SES-DF - Secretaria de Estado de Saúde do Distrito Federal — Prova 2015
Uma paciente de sessenta e três anos de idade, com antecedente de doença aterosclerótica arterial coronária, dislipidemia, sedentarismo e hipertensão arterial sistêmica, compareceu ao ambulatório para um exame periódico. A paciente estava assintomática e relatou uso regular de atenolol e ácido acetilsalicílico nas doses diárias de 50 mg e 100 mg, respectivamente. Ao exame físico, a paciente apresentou peso de 93 kg, altura de 1,65 m, circunferência abdominal de 99 cm, pressão arterial de 152 x 94 mmHg (posição sentada, média de três aferições), frequência cardíaca de 62 bpm e o restante do exame físico não apresentou alterações. Os exames complementares revelaram creatinina de 0,9 mg/dl, albuminúria (em amostra isolada de urina) de 118 mg de albumina por grama de creatinina, colesterol total de 190 mg/dl, HDL-colesterol de 32 mg/dl, LDL- colesterol de 114 mg/dl, triglicérides de 220 mg/dl e glicemia, em jejum, igual a 101 mg/dl. O eletrocardiograma apresentou resultado dentro da normalidade. Com relação ao caso clínico acima apresentado julgue o item seguinte. No caso em apreço, a paciente deverá ser estratificada pelo escore de risco de Framingham quanto à probabilidade de ocorrer infarto do miocárdio ou morte, a fim de se estabelecer a necessidade de exames invasivos.
Doença aterosclerótica estabelecida = Alto Risco. Framingham é para prevenção primária!
Pacientes com doença arterial coronária conhecida já são classificados como de muito alto risco cardiovascular, tornando desnecessário o uso de escores de predição como o de Framingham.

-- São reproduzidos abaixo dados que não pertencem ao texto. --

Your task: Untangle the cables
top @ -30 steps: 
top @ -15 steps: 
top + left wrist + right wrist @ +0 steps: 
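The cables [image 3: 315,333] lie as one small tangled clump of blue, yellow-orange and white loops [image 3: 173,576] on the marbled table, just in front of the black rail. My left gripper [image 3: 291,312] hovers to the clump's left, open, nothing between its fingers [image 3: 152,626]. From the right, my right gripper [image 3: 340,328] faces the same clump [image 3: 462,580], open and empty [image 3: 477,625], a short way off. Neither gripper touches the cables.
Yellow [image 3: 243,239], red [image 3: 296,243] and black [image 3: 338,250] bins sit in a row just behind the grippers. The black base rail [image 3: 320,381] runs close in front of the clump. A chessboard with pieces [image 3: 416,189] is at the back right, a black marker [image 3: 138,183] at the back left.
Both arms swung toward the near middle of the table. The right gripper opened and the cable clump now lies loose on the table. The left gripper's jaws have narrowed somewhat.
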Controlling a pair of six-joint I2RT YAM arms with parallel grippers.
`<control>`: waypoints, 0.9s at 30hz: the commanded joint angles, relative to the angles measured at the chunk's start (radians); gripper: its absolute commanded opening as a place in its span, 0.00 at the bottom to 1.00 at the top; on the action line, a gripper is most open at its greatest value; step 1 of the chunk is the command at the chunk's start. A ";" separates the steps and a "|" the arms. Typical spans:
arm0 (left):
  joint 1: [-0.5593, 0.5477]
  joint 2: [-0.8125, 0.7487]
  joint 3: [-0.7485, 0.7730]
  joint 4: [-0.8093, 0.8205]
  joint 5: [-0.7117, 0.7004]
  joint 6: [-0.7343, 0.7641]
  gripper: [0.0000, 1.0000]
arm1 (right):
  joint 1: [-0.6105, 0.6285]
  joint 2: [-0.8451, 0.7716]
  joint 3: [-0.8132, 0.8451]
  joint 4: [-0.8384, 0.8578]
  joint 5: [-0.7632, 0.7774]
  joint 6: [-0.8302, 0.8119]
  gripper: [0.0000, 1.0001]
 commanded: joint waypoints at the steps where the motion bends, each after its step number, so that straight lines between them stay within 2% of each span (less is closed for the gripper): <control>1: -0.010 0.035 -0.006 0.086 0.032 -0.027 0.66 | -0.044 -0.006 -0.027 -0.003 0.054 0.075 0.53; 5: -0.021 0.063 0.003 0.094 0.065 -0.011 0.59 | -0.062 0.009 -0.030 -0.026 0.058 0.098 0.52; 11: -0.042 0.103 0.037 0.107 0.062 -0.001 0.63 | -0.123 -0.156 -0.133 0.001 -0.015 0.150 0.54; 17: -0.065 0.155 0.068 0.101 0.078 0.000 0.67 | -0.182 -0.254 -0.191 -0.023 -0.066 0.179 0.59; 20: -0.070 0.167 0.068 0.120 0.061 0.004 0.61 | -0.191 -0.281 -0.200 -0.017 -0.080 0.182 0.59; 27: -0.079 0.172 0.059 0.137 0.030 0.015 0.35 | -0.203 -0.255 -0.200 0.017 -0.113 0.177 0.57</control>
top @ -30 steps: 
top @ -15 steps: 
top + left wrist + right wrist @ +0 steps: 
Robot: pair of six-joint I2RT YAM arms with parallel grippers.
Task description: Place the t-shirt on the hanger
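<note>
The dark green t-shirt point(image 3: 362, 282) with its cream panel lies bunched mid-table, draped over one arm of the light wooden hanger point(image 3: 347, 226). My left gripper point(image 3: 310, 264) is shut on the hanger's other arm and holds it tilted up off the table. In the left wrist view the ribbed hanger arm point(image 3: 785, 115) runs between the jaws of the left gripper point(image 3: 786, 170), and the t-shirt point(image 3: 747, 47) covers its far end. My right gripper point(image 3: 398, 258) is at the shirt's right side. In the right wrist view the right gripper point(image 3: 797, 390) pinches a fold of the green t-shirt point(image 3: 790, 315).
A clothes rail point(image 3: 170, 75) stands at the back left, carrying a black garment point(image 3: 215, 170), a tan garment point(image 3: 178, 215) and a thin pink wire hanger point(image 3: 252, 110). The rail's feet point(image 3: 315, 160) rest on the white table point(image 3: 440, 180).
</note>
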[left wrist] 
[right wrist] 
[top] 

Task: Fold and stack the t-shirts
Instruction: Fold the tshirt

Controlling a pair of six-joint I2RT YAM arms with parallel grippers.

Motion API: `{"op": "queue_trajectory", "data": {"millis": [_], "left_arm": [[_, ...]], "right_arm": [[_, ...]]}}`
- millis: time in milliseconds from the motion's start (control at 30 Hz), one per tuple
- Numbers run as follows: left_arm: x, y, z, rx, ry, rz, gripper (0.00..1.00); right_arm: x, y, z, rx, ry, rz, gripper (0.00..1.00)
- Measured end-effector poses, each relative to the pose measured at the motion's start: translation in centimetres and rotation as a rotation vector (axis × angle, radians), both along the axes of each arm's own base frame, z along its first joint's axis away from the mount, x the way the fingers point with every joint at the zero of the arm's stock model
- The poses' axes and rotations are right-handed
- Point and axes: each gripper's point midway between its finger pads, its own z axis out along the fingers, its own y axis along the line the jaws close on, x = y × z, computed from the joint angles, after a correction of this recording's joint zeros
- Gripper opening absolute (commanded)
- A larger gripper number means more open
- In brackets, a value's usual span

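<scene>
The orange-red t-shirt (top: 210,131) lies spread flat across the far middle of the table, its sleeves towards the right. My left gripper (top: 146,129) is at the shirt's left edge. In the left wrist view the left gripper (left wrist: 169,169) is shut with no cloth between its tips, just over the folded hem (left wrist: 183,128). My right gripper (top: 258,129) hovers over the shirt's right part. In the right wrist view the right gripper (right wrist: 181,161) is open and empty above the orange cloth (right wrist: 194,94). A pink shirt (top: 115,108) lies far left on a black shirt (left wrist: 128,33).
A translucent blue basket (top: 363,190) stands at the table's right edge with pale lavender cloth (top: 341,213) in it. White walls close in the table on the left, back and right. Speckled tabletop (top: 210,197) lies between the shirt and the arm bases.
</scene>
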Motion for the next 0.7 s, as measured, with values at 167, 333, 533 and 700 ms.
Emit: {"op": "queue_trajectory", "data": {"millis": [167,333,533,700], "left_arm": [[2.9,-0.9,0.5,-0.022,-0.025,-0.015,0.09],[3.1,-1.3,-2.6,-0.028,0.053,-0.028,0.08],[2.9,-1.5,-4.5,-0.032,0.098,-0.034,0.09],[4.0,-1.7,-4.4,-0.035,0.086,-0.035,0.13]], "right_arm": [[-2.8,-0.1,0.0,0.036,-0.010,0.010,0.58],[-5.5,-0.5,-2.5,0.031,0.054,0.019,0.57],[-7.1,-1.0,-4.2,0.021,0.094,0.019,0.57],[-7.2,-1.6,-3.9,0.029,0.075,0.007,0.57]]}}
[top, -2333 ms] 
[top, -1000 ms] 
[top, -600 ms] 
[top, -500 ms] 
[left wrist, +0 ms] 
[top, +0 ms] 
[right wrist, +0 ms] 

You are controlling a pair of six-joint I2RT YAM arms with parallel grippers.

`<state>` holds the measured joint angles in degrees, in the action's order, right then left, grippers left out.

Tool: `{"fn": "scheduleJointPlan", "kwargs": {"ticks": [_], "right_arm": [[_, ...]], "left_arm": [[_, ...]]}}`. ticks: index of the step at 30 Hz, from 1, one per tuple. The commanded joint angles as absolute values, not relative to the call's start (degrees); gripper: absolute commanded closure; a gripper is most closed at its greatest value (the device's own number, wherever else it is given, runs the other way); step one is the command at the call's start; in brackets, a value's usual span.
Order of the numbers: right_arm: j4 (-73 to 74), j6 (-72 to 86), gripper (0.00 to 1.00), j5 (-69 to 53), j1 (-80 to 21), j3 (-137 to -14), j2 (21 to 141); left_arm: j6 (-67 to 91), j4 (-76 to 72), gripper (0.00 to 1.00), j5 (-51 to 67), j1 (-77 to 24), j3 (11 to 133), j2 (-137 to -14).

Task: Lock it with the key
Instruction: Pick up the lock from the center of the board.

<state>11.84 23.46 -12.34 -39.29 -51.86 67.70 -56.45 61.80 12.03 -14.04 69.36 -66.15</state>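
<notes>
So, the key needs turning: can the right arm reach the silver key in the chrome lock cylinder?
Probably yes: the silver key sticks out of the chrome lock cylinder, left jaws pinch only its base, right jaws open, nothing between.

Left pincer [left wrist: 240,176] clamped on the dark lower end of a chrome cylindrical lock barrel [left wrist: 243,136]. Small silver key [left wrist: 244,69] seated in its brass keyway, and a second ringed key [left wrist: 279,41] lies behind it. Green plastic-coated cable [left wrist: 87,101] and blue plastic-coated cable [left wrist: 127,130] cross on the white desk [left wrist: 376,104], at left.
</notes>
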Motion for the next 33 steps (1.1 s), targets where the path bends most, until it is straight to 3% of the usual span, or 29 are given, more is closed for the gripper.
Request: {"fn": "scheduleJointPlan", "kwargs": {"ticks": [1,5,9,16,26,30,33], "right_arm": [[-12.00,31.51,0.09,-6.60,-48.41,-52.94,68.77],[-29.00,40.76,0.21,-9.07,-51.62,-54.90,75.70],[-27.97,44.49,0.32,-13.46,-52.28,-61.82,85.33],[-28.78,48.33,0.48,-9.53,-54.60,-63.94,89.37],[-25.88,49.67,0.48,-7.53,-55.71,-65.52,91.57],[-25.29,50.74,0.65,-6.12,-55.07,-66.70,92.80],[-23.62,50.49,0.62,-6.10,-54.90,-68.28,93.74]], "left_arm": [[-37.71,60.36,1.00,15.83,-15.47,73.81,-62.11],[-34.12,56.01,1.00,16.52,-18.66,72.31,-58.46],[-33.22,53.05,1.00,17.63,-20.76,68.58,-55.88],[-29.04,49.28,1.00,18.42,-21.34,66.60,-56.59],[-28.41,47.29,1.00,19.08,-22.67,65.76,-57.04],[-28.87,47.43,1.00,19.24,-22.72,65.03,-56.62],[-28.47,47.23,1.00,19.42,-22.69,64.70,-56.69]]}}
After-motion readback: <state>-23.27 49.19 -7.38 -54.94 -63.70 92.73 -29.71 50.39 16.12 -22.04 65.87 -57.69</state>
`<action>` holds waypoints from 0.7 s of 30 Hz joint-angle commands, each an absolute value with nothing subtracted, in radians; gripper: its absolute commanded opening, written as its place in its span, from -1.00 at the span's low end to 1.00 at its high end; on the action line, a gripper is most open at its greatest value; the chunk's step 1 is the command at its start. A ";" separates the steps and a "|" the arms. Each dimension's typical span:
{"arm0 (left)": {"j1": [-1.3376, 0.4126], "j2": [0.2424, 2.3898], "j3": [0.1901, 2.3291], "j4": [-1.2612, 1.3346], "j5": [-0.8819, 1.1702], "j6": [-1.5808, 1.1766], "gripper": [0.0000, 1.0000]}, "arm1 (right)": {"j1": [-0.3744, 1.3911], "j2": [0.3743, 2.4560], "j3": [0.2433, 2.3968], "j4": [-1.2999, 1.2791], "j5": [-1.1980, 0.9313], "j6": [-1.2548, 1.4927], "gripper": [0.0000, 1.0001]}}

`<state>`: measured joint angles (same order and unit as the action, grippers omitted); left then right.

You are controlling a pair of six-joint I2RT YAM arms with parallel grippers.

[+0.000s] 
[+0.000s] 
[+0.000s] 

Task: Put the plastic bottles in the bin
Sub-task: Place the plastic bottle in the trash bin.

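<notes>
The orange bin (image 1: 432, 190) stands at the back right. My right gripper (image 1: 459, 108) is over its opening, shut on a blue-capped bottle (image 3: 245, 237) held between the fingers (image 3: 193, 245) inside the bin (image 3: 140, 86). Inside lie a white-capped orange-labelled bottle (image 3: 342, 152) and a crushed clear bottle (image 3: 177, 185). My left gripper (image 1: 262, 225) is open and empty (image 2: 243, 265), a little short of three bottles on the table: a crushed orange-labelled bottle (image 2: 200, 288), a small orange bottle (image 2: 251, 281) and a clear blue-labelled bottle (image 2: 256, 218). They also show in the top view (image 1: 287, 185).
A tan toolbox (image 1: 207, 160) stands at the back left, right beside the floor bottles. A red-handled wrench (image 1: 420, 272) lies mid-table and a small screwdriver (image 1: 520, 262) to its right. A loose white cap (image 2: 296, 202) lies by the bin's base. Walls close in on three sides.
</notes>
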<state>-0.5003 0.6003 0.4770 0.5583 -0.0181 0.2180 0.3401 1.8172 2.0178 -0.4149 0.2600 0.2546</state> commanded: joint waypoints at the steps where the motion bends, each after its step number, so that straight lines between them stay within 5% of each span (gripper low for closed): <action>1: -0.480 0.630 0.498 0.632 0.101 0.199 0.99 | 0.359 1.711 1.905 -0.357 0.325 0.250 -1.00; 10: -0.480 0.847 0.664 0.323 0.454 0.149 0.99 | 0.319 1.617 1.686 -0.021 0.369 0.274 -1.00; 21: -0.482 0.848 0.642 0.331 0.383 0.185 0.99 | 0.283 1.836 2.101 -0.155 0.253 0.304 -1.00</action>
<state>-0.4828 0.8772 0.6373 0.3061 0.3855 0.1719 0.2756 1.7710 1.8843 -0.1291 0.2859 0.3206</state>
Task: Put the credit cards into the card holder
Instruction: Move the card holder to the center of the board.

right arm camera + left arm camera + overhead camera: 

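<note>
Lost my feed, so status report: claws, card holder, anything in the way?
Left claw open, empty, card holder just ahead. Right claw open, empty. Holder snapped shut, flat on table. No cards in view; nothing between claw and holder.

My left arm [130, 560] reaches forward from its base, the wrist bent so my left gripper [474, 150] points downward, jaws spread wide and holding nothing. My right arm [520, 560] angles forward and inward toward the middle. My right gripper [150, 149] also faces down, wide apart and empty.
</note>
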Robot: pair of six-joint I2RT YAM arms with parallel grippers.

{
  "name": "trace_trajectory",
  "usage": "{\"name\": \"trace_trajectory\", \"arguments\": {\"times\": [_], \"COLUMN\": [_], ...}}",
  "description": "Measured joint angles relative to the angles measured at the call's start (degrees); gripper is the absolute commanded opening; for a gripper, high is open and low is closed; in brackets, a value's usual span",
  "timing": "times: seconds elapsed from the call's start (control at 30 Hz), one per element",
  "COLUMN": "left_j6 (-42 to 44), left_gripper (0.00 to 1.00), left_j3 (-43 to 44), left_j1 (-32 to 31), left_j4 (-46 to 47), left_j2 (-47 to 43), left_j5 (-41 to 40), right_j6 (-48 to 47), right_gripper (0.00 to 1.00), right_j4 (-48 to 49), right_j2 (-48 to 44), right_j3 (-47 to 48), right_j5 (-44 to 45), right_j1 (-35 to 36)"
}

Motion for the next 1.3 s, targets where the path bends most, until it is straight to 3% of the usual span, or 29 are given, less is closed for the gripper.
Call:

A estratificação de risco cardiovascular é o pilar para definir a intensidade das intervenções terapêuticas. Em pacientes em prevenção secundária (aqueles com doença aterosclerótica já diagnosticada), o foco clínico muda da predição de risco para o controle agressivo de fatores de risco modificáveis. O uso de escores como Framingham ou o Escore de Risco Brasileiro é contraindicado nesses casos, pois subestimaria a necessidade de tratamento intensivo. Pacientes com DAC estabelecida devem receber estatinas de alta potência para atingir metas de LDL rigorosas e controle pressórico otimizado, visando reduzir a recorrência de eventos isquêmicos e a mortalidade cardiovascular.
O Escore de Framingham é uma ferramenta de prevenção primária, utilizada para estimar o risco de eventos cardiovasculares em 10 anos em indivíduos que ainda não apresentam doença aterosclerótica manifesta (como infarto agudo do miocárdio, AVC ou doença arterial periférica).
Pacientes com doença aterosclerótica arterial coronária, cerebrovascular ou periférica clinicamente manifesta são automaticamente classificados como de 'Muito Alto Risco' ou 'Alto Risco' pelas diretrizes brasileiras e internacionais, independentemente de escores de predição.
A presença de albuminúria (neste caso 118 mg/g) é um marcador de lesão de órgão-alvo renal e disfunção endotelial sistêmica, o que reforça o alto risco cardiovascular da paciente e a necessidade de controle rigoroso da pressão arterial e do perfil lipídico.